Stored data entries

━━━

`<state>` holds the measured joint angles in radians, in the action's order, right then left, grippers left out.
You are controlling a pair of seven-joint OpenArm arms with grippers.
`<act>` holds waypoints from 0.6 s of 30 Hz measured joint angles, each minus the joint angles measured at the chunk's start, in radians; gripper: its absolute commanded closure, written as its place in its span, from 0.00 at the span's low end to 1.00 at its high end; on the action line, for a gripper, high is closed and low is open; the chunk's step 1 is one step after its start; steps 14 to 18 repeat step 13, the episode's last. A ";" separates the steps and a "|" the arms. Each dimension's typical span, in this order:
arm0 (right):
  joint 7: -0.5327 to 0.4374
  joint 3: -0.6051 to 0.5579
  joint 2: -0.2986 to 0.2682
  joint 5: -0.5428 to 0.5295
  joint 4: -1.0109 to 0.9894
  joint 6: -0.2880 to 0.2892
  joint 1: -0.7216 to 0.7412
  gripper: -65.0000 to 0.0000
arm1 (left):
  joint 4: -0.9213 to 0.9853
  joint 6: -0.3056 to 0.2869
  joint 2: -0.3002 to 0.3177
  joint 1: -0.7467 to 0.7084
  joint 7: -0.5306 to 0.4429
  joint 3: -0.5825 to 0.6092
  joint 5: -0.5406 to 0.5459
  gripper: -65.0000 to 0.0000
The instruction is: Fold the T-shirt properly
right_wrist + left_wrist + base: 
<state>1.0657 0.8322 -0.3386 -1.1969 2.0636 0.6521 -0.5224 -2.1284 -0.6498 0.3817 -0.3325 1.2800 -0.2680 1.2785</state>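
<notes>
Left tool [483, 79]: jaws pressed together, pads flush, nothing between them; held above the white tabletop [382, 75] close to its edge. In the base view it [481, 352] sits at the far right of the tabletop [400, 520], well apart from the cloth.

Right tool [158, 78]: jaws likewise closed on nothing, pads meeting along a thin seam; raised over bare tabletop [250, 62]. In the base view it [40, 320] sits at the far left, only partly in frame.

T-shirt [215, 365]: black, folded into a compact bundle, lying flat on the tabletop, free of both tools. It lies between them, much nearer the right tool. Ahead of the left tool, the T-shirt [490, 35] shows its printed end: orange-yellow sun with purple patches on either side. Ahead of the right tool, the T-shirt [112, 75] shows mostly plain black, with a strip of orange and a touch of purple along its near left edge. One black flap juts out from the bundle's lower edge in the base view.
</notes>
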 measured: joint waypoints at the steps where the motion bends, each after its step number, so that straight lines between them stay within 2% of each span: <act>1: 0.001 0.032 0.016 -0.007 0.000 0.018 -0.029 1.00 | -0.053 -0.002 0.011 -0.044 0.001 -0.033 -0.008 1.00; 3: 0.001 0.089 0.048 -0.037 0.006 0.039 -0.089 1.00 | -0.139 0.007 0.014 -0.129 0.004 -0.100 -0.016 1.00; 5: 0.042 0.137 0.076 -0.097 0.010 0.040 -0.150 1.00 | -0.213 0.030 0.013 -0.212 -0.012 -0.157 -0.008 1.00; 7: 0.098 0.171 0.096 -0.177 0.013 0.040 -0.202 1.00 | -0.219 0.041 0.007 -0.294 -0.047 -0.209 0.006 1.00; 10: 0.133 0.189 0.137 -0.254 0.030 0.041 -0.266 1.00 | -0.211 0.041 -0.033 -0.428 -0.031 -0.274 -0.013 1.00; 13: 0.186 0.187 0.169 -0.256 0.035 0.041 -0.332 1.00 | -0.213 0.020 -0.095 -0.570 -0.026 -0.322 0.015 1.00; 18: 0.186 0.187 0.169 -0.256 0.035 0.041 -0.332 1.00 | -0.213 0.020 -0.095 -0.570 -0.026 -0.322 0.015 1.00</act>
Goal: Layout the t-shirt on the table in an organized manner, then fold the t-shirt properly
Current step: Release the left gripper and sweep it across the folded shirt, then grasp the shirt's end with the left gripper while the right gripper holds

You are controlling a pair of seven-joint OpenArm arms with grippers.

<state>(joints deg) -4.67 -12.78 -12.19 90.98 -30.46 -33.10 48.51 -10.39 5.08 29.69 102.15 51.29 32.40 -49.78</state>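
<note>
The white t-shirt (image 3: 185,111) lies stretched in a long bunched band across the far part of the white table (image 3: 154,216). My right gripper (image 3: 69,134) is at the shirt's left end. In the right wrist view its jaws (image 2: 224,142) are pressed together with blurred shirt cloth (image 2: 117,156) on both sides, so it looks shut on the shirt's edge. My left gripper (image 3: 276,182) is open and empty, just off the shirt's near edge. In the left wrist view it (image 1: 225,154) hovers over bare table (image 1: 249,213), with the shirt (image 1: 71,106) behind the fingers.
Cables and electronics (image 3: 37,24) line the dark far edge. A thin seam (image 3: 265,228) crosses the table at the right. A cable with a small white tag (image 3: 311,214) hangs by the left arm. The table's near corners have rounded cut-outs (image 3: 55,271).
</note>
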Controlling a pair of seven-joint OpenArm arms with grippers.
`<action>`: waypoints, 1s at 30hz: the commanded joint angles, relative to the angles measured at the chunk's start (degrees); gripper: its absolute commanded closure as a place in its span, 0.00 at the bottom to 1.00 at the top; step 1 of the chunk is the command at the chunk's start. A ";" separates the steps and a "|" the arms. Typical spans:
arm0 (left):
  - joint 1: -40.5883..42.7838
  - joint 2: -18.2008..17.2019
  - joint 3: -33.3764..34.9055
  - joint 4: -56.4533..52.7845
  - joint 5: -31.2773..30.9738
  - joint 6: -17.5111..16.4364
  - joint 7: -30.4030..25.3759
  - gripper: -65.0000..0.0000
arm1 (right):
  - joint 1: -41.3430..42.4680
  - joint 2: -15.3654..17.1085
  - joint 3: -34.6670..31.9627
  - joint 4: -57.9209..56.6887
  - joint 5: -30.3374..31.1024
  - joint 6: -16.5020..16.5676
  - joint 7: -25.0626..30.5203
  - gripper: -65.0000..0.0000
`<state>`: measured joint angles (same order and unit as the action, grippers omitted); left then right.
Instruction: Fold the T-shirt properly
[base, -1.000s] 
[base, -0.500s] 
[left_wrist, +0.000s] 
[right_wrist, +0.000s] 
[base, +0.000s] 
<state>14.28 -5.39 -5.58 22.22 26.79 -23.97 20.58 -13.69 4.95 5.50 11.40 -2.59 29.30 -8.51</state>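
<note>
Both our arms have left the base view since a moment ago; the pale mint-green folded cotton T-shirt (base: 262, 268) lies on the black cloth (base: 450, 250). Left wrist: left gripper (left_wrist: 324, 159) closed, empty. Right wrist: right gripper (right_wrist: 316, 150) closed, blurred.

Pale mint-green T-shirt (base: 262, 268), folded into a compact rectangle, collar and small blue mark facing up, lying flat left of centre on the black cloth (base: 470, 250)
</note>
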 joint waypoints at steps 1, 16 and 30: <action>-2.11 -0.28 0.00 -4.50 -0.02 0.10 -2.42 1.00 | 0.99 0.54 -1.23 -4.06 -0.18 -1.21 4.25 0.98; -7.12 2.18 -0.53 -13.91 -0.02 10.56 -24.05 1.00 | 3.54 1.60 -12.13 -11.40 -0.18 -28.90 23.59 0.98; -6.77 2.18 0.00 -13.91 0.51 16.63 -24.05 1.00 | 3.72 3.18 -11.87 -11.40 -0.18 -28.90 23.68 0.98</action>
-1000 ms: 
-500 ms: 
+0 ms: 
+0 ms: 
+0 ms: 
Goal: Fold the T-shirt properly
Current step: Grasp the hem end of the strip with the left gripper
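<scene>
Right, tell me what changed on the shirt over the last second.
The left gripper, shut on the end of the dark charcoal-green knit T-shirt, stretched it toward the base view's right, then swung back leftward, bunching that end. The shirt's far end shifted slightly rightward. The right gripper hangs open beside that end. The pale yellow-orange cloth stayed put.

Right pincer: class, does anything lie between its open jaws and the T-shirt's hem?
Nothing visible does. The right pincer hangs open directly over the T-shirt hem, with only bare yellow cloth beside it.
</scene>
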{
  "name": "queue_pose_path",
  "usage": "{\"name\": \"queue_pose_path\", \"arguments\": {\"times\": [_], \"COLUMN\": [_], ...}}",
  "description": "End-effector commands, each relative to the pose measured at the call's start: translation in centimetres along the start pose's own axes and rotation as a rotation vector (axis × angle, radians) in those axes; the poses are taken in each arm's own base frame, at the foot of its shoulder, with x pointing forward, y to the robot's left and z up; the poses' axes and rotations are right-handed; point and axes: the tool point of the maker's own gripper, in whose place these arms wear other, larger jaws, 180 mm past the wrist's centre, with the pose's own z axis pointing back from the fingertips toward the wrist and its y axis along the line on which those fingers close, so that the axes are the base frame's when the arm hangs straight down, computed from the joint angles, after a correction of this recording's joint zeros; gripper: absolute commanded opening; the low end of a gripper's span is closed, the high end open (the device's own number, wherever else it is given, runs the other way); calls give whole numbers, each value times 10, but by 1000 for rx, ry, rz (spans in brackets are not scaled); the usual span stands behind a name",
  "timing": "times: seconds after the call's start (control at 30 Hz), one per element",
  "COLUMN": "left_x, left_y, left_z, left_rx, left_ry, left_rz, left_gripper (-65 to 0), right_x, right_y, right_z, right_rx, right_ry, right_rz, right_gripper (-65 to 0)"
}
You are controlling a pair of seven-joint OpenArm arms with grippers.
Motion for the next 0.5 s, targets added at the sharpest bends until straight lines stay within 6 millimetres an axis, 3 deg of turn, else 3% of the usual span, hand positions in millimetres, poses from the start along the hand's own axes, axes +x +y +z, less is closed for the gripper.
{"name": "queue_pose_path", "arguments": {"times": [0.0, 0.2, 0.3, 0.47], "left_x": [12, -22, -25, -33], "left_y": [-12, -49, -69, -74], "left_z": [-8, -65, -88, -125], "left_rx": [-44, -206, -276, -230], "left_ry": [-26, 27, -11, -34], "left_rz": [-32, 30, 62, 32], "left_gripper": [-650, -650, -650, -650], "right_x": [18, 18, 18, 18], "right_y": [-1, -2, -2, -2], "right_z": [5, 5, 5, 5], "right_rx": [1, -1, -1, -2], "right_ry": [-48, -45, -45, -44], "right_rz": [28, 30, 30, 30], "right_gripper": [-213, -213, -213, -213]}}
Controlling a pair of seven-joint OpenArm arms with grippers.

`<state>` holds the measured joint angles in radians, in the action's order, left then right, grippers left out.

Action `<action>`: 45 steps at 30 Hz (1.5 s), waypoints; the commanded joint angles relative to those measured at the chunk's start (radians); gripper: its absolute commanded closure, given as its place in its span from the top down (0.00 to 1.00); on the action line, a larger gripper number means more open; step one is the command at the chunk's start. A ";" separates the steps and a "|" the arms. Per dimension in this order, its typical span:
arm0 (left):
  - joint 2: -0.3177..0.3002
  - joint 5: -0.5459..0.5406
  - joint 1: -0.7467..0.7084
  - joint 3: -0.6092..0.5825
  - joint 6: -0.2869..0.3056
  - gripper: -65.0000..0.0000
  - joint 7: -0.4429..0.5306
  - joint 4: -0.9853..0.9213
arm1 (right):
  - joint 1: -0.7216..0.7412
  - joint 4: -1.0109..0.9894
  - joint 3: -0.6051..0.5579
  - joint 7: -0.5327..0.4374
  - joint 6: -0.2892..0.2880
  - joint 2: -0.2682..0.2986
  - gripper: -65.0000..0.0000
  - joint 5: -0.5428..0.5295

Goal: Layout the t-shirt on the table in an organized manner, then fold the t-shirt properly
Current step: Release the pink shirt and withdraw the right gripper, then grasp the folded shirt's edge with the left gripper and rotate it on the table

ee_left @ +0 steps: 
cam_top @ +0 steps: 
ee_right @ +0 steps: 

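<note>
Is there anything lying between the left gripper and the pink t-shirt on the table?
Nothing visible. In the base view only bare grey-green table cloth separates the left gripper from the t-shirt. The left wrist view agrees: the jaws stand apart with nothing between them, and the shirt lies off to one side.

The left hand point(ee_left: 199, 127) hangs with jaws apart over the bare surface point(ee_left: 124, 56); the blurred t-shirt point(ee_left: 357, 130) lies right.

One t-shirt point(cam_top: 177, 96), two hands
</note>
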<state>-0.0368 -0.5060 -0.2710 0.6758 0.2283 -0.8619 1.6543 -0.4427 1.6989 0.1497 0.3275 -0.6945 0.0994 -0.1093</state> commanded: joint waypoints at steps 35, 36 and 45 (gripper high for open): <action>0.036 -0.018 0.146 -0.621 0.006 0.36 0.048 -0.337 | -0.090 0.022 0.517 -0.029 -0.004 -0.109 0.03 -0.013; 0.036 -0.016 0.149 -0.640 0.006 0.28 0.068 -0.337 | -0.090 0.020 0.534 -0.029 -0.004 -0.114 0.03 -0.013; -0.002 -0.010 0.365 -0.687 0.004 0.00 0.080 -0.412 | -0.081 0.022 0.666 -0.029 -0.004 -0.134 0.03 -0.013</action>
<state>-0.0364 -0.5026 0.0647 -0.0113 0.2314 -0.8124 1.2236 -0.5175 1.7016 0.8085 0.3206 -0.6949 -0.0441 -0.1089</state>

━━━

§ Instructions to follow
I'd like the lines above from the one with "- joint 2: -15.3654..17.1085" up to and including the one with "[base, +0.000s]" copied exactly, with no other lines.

§ Finished task
  - joint 2: -15.3654..17.1085
  - joint 3: -34.6670..31.9627
  - joint 4: -57.9209..56.6887
  - joint 5: -30.3374..31.1024
  - joint 6: -16.5020..16.5676
  - joint 7: -25.0626..30.5203
  - gripper: -65.0000..0.0000
`<state>`: measured joint angles (same order and unit as the action, grippers omitted); left then right.
Instruction: Fold the T-shirt properly
[base, -1.000s] 
[base, -0.500s] 
[left_wrist, +0.000s] 
[right_wrist, +0.000s] 
[base, +0.000s] 

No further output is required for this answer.